For the lines from the one with "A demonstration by" to the end of the listing below, both ends included, give an exact copy and nothing more. Do not copy pictures.

[Start of section]

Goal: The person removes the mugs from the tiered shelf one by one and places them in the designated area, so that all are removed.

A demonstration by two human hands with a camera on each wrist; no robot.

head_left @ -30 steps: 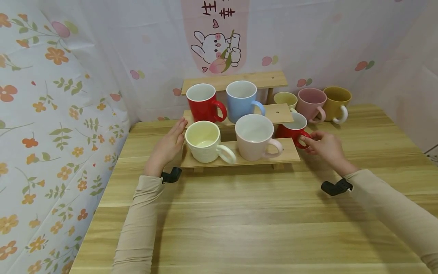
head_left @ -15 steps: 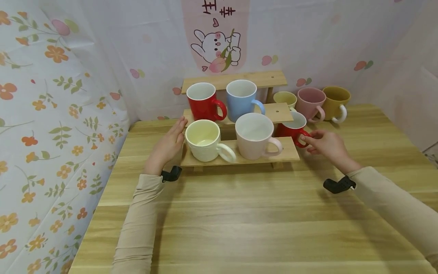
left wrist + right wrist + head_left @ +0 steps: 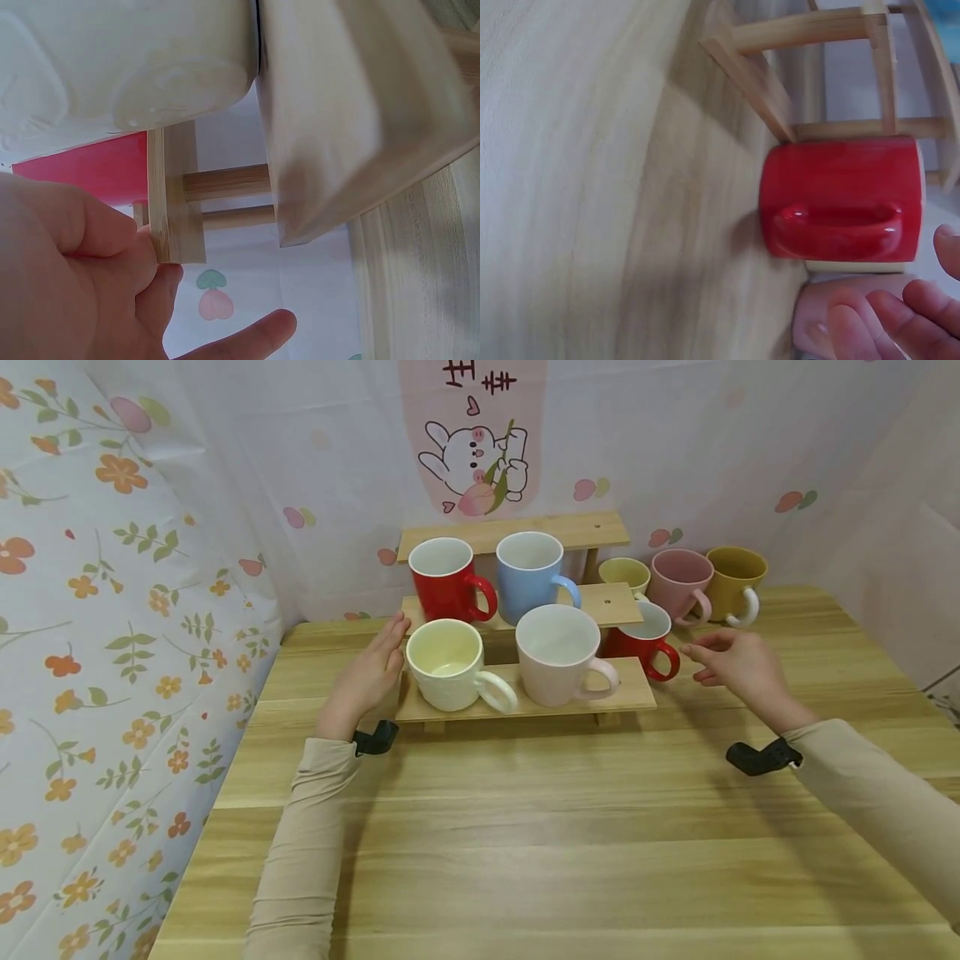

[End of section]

◆ ANSWER AREA
A demonstration by two human hands with a camera on each wrist; no robot.

head_left @ -30 steps: 
head_left @ -15 steps: 
left wrist + right wrist + head_left @ +0 steps: 

What has been written here completes the answer.